Obviously, before the pandemic, the market was more mobile and turbulent. COVID-19 changed the rules of the game, reducing the number of contacts between people, including business contacts. It became more difficult to organize business meetings, hold seminars and conferences, and make deals offline. Migration companies are now trying to offer new, more flexible, relocation formats, so that businessmen and tourists would not feel disadvantaged.

Marco Mazzeschi believes that nowadays it is important for the mobile part of the world population to have a second passport or permanent resident status.

The expert cites as an example the situation with obtaining residence in Italy. This country has created the most comfortable conditions for investors wishing to apply for a residence permit program "Golden Visa". The threshold of investment has been reduced by the authorities from 1000000 EUR to 500000 EUR. In addition, the Italian government has offered foreign investors a facilitated taxation. A local Start-up Visa has also aroused keen interest among young entrepreneurs from EU countries; a detailed business plan and the same 500000 EUR are enough to obtain it.

Do we need "covid passports"?

There are still debates on passports for vaccinated citizens in the EU board. At this stage, it is necessary to agree on criteria that would allow such passports to be issued to Europeans and migrants from other countries interested in the EU labor market. There are not only legal, but also purely biological problems of issuing so-called "covid passports". The fact is that epidemiologists cannot say for sure whether those vaccinated are 100% protected against the virus or whether the possibility of recurrent disease persists.

"There are a lot of challenging issues in the passport situation for the vaccinated. Personally, I am concerned about the ethical and legal aspects of anti-vaccination. How will society treat people who don't get them? Will such people be allowed on airplanes? Will they be allowed to cross the borders of states that have introduced compulsory vaccination? These and other questions have yet to be answered by society," Mazzeschi said.

Maintaining global mobility

The mass mobility of people from one country to another must be preserved.
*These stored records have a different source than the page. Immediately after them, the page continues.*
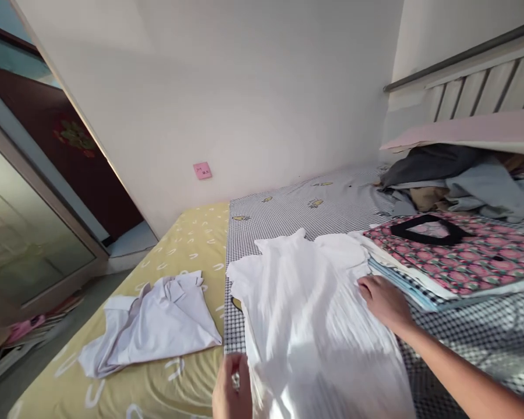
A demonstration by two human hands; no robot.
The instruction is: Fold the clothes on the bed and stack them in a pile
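Note:
A white short-sleeved blouse (301, 308) lies spread out in front of me, its collar toward the wall and its lower part running out of view at the bottom. My right hand (384, 304) is at its right side just below the sleeve, fingers closed on the cloth's edge. Beside the blouse's lower left edge is my left hand (232, 389), with thumb and fingers curled together. Whether cloth is between those fingertips I cannot make out.
A crumpled pale shirt (157, 326) lies on the yellow sheet (192, 233) at left. At right, a folded stack topped by a pink floral garment (475, 262) rests on the checked sheet (271, 215). Behind it sits a heap of grey clothes (484, 180), near the wall.

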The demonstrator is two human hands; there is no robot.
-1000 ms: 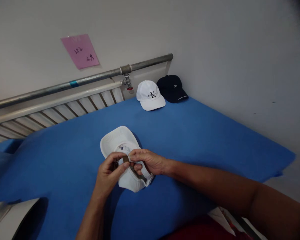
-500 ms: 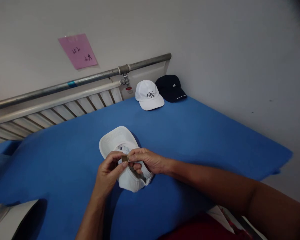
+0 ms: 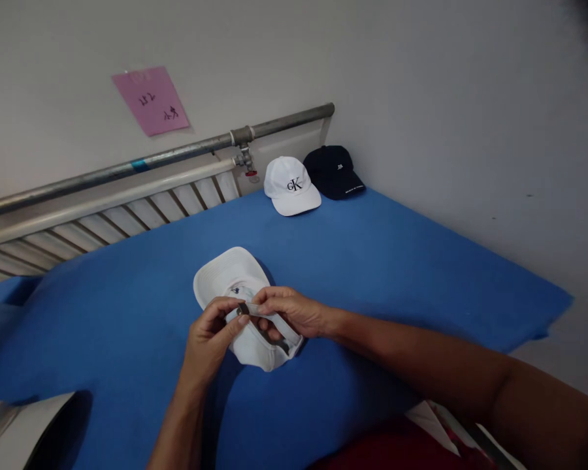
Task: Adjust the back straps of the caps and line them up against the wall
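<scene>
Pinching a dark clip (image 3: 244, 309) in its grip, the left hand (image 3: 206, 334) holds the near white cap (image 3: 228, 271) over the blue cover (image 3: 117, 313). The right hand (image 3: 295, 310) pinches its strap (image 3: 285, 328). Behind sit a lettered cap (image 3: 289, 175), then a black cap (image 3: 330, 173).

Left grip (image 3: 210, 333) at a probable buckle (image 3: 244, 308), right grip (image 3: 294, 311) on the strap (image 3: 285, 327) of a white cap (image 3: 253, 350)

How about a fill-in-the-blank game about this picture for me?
The left hand and right hand hold a cap coloured ____.
The surface under that cap is coloured ____.
The paper on the wall is coloured ____.

Missing words: white; blue; pink.
</scene>
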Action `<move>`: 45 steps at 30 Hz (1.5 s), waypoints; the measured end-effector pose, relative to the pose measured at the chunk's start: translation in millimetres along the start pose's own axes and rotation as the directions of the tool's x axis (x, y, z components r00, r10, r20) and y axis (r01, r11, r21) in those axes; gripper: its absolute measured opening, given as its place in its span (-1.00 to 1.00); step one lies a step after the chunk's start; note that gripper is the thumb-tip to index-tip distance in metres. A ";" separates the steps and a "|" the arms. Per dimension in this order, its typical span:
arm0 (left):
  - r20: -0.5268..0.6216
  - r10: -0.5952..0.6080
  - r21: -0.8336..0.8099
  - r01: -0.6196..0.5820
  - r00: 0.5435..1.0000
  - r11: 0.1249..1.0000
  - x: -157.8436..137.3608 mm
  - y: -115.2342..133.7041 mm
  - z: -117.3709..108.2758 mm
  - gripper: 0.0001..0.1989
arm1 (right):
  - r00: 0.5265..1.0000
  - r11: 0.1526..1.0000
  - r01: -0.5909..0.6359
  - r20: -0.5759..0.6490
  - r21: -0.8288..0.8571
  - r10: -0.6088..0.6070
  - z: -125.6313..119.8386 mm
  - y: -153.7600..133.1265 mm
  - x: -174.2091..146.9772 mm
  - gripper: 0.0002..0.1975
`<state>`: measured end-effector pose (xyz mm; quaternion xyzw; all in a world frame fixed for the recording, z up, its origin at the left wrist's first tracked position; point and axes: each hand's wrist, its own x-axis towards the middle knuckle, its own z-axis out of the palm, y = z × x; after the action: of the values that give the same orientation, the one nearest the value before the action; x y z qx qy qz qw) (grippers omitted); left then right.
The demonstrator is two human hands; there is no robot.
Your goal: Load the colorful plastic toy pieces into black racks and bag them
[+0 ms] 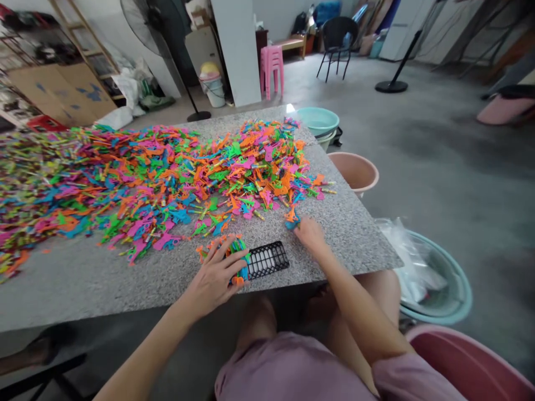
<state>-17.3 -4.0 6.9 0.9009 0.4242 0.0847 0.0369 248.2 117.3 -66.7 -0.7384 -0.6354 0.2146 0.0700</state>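
My left hand [215, 275] lies with its fingers spread over a row of colourful plastic toys [241, 245] at the left part of a small black lattice basket [267, 260]. The right part of the basket shows its bare grid. To the right of the basket, my right hand [310, 236] is closed in a pinch on a small blue plastic toy [292, 223]. An orange piece [291, 214] shows right above it; whether I hold that too, I cannot tell. Beyond both hands spreads a large heap of bright toys [251, 167], some looking gun-shaped.
The speckled stone table [351, 234] ends just right of my right hand. Beside it on the floor stand an orange-pink basin [357, 167], a turquoise basin [320, 118], a tub with clear plastic bags [418, 273] and a pink tub [468, 356]. A fan [154, 22] stands behind.
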 end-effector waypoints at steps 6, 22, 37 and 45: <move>0.001 0.013 0.009 -0.013 1.000 1.000 1.4 -1.8 2.4 -0.76 | 0.959 0.778 0.079 0.167 0.623 -0.230 10.7 9.2 -50.9 -0.75; -0.021 -0.052 -0.023 0.052 0.998 0.998 3.4 3.2 4.1 -0.61 | 0.844 0.861 0.491 0.175 0.130 -0.508 56.6 -62.4 -108.1 -0.83; -0.023 -0.074 -0.019 0.074 0.997 0.997 2.3 2.7 8.9 -0.65 | 0.942 0.945 0.323 0.077 0.043 -0.325 14.2 -100.8 27.3 -0.54; -0.054 -0.064 -0.023 0.063 0.996 0.998 2.0 5.3 9.8 -0.65 | 0.863 0.899 0.417 0.251 0.133 -0.438 20.5 -65.9 14.8 -0.99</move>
<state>-10.2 -5.8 -1.8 0.8839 0.4524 0.1126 0.0373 181.5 140.2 -63.7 -0.5390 -0.7782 0.3175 0.0545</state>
Only in this way will the global economy be able to develop normally and not lose the ground gained in the years following the global financial crisis. An important task is to overcome the COVID-19 pandemic and its consequences, as well as the other restrictions imposed today on the most active part of the world's population.

Marco Mazzeschi shares his vision of the future of global migration processes: "There will always be a demand for mass movements of people. Despite pandemics and the rapid development of digital technology, people will not give up their right to travel and travel for business. Therefore, I am sure that the value of temporary residence permits, permanent residence permits and dual citizenships will only increase over the years. I believe that the governments of the most developed countries need to move away from such secluded behavior. It is more important now to create the most comfortable conditions for migrants who want to live, work, do business and receive education in other countries. The beginning of the 'war for talent' is just around the corner!